Et remarque que je te parle de la femme en général, alors que Mademoiselle Dumont n’est pas la femme en général. Elle a une intelligence très brillante, un concept de la vie basé sur la loi divine du Christ, son éducation de famille a été excellente et quelques années de couvent ont d’ailleurs achevé cette éducation. Depuis, elle n’a pas manqué une seule occasion de s’instruire, non de cette science pédante et ridicule ; mais de cette science utile qui fait les bonnes mères de famille et assure l’avenir d’une race.

— Alors, vous me conseillez ?

— Marie-toi au plus tôt, mon cher enfant, le plus tôt sera le mieux. Un vieux garçon, c’est du bois sec dans la société… Là-dessus, je te mets à la porte… il est passé dix heures et je n’ai pas encore récité mes Matines, Un dernier conseil : Retourne chez toi, boucle bien vite tes malles, il me tarde d’aller bénir ton mariage.

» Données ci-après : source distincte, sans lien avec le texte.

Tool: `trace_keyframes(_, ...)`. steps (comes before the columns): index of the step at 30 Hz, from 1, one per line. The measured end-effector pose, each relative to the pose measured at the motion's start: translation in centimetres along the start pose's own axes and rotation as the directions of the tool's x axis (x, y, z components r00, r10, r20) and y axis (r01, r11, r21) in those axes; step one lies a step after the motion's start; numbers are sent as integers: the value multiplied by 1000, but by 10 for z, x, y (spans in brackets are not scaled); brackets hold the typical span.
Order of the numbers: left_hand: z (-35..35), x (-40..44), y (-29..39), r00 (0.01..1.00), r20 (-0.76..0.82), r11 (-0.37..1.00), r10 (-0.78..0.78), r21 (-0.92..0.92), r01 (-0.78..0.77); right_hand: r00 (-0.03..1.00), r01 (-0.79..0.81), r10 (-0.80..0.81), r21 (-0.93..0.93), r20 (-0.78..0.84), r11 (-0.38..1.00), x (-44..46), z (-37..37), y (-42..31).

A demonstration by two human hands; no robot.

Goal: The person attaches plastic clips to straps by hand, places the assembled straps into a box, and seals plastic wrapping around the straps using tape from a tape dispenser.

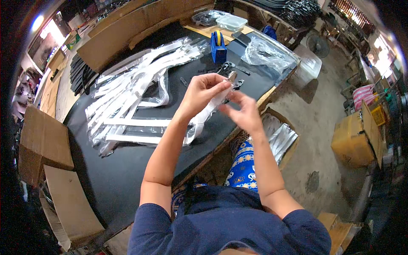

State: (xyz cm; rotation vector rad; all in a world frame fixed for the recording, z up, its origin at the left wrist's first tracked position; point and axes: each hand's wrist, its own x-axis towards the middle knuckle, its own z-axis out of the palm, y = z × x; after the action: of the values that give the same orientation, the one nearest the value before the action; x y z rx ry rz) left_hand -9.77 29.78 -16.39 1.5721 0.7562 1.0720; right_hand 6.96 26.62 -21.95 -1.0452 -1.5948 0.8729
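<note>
My left hand (199, 94) pinches the end of a white strip in clear plastic (207, 114) between thumb and fingers, above the black-topped table. The strip hangs from there and curves down onto the tabletop. A small metallic-looking piece (232, 76) shows at the pinched end; its kind is unclear. Just right of that end is my right hand (245, 114), slightly blurred, its thumb and fingers apart with nothing visible between them. Left of my hands lies a pile of similar white strips in plastic (127, 91). Small black parts (229, 67) lie beyond my hands.
A blue tape dispenser (218, 49) stands toward the back, near a clear plastic container (231, 22) and crumpled plastic bags (265, 55). An open box of wrapped strips (282, 138) sits below the table's right edge. Cardboard pieces (72, 199) line the left side.
</note>
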Motion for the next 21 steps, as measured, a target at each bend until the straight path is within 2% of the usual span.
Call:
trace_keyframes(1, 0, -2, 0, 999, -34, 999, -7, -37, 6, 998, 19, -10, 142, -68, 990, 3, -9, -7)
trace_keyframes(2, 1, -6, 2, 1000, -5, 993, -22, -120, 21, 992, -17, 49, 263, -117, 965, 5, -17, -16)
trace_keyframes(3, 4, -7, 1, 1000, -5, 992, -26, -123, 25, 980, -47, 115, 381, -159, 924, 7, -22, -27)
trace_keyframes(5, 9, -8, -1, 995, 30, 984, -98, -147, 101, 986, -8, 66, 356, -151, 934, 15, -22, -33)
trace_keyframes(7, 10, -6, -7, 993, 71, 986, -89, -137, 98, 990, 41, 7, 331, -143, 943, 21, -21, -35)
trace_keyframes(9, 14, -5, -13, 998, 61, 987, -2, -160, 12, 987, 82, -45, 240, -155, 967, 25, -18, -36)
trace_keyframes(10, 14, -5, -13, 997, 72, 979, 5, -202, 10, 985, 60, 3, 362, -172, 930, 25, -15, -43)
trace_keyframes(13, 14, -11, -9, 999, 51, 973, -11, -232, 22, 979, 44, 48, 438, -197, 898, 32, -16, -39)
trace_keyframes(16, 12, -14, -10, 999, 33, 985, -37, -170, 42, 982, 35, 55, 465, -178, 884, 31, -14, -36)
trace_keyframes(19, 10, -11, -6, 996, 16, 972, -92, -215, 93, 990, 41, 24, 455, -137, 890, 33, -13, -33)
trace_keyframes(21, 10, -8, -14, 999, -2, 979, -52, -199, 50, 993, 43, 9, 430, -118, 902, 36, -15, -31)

. . . . . . . . . . . . . . . . . . . . . . . . .

Mais Étienne laissa encore s’écouler plusieurs jours avant de mettre ce conseil à exécution, il avait voulu tenir la promesse donnée à sa mère. Une longue semaine encore, il traina son ennui de par la ville, sans but, sans joie, sans intérêt, comme celui qui, tous préparatifs faits, attend le moment de prendre un train qui retarde.

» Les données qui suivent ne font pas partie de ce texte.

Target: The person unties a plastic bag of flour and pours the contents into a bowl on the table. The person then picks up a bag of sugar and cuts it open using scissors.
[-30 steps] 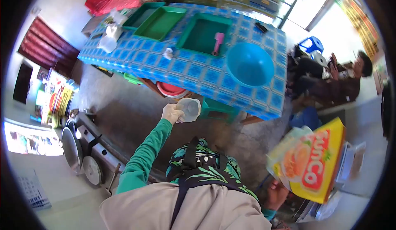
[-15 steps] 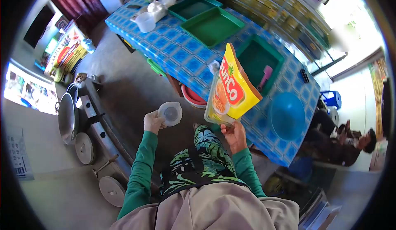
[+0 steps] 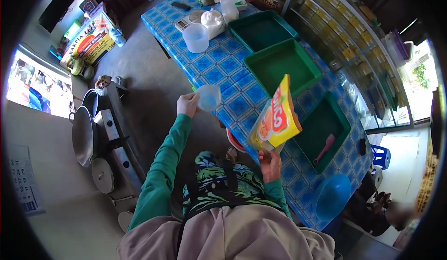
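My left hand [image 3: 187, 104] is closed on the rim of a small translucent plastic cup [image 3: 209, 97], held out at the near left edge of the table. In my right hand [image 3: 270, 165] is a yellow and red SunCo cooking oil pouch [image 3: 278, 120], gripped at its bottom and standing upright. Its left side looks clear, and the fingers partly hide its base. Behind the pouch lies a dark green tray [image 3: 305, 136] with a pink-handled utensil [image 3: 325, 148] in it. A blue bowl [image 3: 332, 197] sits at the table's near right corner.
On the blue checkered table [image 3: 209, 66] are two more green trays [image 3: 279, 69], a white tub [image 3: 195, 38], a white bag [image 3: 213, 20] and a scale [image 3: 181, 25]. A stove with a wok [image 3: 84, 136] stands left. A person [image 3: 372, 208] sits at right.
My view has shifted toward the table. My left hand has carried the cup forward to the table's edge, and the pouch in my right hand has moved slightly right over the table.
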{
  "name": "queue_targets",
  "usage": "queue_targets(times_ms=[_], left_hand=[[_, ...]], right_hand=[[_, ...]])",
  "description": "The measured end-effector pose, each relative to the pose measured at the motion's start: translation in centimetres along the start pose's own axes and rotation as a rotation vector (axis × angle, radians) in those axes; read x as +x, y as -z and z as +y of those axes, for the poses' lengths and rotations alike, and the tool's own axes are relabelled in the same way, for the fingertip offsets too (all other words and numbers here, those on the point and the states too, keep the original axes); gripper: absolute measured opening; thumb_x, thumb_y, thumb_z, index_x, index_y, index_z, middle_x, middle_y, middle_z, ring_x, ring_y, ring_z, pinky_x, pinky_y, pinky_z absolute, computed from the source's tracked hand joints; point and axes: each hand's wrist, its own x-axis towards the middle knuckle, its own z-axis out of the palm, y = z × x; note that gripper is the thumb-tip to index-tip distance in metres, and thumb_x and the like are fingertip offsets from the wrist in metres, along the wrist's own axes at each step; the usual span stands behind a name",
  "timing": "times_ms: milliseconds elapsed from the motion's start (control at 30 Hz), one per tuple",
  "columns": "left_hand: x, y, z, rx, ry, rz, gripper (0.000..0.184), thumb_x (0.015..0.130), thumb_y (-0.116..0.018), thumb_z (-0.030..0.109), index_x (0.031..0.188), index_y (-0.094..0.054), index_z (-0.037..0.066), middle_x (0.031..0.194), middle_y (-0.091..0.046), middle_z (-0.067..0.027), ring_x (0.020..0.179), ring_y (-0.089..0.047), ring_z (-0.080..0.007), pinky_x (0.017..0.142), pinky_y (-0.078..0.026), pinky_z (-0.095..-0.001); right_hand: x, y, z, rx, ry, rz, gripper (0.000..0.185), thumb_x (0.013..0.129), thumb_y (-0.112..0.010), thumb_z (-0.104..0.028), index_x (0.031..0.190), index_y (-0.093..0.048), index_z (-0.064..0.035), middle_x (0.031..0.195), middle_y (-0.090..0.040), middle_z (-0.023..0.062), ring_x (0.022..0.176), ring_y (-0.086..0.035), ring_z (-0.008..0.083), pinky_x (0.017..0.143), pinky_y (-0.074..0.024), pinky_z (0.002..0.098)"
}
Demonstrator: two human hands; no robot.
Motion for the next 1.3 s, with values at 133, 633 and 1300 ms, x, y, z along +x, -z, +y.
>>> queue_targets(times_ms=[133,633,1300], left_hand=[[6.9,-1.4,0.5,0.073,-0.009,-0.094,0.034,0.084,-0.056,0.025,0.104,-0.066,0.0,0.066,-0.065,-0.0119,0.051,-0.065,-0.0195,0.049,-0.051,-0.0285],[26.3,-7.8,1.1,0.191,0.001,-0.603,0.038,0.085,-0.058,0.033,0.098,-0.067,-0.001,0.065,-0.064,-0.01,0.056,-0.067,-0.0189,0.049,-0.052,-0.028],[44.6,8.3,3.0,0.554,-0.345,0.09,0.05,0.081,-0.059,0.047,0.111,-0.064,0.007,0.097,-0.065,-0.019,0.093,-0.061,-0.0324,0.083,-0.046,-0.041]], right_hand=[[1.4,-1.1,0.2,0.04,0.083,0.039,0.028,0.086,-0.046,-0.011,0.112,-0.049,0.001,0.092,-0.063,0.0136,0.07,-0.062,0.0255,0.056,-0.0465,0.0332],[-1.1,-13.3,10.4,0.276,0.435,0.753,0.046,0.091,-0.05,-0.046,0.12,-0.05,-0.0102,0.088,-0.064,0.01,0.064,-0.059,0.0184,0.054,-0.0456,0.0293],[31.4,-43.0,12.0,-1.476,1.134,0.087,0.052,0.084,-0.064,-0.034,0.123,-0.053,-0.0015,0.107,-0.058,0.0207,0.077,-0.062,0.0315,0.059,-0.0512,0.0376]])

Enfin, un matin, le facteur lui apporta, ces quelques mots de sa sœur :


Mon cher Étienne :

C’est bien triste ici depuis ton départ : Maman est nerveuse, papa semble attendre ton retour à chaque train, moi je m’ennuie et puis, il faut bien te l’avouer, j’ai peur d’être désappointée… Cela me causerait tant de chagrin… Ce matin, j’ai rencontré Alberte, elle était triste, me parlant avec des larmes dans la voix et si tu avais vu ses pauvres yeux !

N’oublie pas que tu m’as promis de revenir.

Ta petite sœur,
Ghislaine.

Cet appel de sa sœur était plus que le pauvre amoureux ne pouvait supporter. Alberte avait du chagrin !  !… Il n’y tint plus, et prit le train suivant pour Saint-Hyacinthe.

CHAPITRE XIV

LES BRAISES CACHÉES.


Si, depuis qu’il avait fait la connaissance d’Alberte, la vie du journaliste avait été complètement révolutionnée, les mêmes perturbations s’étaient opérées dans celle de l’humble ouvrière.

Insensiblement, elle s’était habituée à la compagnie de ce beau jeune homme si élégant, spirituel et affable. Dans sa confiance naïve, elle ne s’était pas demandé où cette fréquentation la conduirait. Le présent était doux et riant et ce présent lui suffisait.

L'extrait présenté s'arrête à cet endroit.